The Auckland Rescue Helicopter had a near-miss with a drone while flying to a serious crash in Northland on the weekend.
Pilot James Taylor said they were flying at a height of 400m over Takapuna on Sunday evening, when they saw the drone flash past.
It was only three or four metres away from the helicopter.
There could have been serious consequences if the drone had hit the chopper, Mr Taylor said.
"Some of them can be reasonably big and heavy and at the sort of speeds we fly at there's a good chance it would smash the windscreen, if it hit our windscreen, or if it hit our rotors or tail rotor, then it could do some fairly significant damage there," he said.
"Absolute worst case, potentially it could actually take the helicopter down or seriously injure somebody in the helicopter."
According to Civil Aviation Authority rules, drone operators must stay 4km away from any airport or helipad and drones must not fly above 120m.
Mr Taylor said drones were frequently mentioned in safety briefings.
"There are more and more of them out there, but this is the first time I've seen one that high up and that close to me.
"The problem is it's an education thing - there are probably a lot of people out there with drones who have got no idea that those rules even exist," he said.
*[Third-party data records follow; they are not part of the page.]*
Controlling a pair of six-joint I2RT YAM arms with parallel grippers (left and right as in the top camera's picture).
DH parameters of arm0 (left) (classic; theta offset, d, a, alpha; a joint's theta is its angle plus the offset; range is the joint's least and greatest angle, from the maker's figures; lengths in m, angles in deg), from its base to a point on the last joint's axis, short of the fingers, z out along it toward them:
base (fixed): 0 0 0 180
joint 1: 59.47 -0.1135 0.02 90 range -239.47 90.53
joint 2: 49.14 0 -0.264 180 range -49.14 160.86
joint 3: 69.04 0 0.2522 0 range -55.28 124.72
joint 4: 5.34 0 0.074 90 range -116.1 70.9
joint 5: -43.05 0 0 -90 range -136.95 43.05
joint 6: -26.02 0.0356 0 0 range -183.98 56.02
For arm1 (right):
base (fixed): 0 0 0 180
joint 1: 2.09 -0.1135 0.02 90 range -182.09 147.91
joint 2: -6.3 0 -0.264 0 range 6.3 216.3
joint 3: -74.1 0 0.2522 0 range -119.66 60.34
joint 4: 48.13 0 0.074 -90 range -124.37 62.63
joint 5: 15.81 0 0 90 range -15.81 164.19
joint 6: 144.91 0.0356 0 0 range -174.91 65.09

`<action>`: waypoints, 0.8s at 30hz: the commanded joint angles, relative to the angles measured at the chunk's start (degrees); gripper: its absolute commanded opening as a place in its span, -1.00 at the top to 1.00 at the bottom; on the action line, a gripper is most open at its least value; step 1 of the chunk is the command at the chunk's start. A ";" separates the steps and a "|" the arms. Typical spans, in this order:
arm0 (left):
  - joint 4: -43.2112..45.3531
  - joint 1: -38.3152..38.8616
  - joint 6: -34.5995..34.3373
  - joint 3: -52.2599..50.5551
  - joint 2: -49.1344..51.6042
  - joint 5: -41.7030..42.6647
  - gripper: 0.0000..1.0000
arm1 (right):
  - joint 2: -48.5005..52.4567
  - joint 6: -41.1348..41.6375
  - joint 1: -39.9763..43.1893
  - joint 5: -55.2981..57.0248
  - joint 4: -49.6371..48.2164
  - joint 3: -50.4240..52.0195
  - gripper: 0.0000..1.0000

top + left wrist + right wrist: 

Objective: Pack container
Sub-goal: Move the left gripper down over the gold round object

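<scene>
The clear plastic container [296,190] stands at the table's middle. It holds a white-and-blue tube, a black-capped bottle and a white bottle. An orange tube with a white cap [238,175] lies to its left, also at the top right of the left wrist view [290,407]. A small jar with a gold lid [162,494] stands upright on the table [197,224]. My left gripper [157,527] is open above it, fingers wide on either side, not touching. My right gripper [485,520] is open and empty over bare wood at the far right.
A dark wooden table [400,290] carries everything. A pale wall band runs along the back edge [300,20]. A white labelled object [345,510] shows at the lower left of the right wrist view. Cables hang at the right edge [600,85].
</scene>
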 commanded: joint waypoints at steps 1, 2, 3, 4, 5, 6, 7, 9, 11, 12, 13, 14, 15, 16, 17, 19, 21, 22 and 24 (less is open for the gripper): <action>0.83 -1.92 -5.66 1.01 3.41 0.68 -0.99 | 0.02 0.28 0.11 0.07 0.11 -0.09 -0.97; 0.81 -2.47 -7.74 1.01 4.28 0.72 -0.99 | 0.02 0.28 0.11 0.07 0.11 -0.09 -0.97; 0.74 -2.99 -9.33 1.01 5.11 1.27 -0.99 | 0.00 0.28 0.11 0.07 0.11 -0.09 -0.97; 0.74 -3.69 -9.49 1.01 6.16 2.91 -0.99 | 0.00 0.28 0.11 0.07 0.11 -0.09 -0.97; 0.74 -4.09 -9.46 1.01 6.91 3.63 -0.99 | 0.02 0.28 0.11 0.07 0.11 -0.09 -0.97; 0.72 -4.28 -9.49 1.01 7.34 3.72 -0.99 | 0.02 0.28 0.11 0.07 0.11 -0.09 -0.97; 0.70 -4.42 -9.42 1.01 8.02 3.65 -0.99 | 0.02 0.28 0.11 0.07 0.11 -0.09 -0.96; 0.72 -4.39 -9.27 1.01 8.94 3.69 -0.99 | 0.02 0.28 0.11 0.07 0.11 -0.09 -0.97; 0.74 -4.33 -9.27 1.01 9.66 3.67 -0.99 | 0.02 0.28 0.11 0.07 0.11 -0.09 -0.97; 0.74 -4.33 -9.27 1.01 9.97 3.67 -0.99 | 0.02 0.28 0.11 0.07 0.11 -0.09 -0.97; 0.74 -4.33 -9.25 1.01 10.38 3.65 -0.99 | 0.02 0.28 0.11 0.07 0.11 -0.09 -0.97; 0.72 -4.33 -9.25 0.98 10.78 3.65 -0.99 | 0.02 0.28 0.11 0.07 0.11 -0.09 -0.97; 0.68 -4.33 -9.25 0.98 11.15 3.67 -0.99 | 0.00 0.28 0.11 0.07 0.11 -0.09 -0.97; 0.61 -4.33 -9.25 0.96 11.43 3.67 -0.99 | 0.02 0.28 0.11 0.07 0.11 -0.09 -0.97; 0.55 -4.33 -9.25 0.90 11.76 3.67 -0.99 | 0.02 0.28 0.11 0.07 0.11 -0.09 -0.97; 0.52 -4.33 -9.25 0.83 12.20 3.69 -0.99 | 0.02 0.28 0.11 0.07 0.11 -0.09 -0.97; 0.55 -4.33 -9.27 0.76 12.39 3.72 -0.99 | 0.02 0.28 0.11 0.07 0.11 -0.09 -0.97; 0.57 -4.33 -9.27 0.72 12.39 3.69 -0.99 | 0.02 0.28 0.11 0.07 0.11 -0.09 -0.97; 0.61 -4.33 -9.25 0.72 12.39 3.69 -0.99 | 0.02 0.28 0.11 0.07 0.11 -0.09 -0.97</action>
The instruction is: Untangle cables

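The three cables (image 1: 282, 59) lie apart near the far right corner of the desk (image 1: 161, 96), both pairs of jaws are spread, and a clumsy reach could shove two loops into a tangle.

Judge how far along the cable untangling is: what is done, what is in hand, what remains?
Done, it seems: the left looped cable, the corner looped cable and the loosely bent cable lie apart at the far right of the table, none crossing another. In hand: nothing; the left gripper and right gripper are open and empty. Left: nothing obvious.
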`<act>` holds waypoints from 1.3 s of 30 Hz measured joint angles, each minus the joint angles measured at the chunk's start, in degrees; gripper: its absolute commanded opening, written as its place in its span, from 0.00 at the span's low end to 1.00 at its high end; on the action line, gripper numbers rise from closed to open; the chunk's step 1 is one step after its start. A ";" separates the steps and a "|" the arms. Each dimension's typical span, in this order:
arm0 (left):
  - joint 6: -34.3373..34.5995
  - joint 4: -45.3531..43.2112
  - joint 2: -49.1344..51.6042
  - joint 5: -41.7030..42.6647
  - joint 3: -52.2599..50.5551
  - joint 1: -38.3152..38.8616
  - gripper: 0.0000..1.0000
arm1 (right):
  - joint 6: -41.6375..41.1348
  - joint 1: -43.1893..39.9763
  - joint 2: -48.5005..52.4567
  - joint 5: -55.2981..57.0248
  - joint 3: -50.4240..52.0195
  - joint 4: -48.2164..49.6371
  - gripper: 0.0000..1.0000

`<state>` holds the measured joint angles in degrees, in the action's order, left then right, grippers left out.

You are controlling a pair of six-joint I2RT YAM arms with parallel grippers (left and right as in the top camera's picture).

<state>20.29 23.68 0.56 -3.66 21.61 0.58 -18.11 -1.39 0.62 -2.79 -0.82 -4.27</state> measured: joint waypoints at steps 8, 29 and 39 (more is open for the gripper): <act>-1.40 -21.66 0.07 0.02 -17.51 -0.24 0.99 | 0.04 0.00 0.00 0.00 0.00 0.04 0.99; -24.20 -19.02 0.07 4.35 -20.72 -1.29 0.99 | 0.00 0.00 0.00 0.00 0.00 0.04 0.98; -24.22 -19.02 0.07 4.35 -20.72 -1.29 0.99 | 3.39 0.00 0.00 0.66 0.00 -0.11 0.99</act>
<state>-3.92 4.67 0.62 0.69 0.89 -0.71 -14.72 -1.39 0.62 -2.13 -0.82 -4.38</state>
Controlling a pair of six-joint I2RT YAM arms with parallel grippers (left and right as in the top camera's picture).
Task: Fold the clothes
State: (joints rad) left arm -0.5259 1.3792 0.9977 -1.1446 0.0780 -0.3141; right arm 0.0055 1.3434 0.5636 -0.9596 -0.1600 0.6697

Professional drone operators generally informed the rescue helicopter of their plans and caused few problems, he said.
"It's the ones who don't know what the rules are and don't tell us what they're doing that are the ones that worry us.
"It is something that we are concerned about and we try and keep our eyes open, but they are difficult to see and there's not much we can do to avoid them."
The Civil Aviation Authority has been notified about the incident, but does not have enough information about who was operating the drone to investigate at this stage.
If someone comes forward with further details, an investigation could be launched.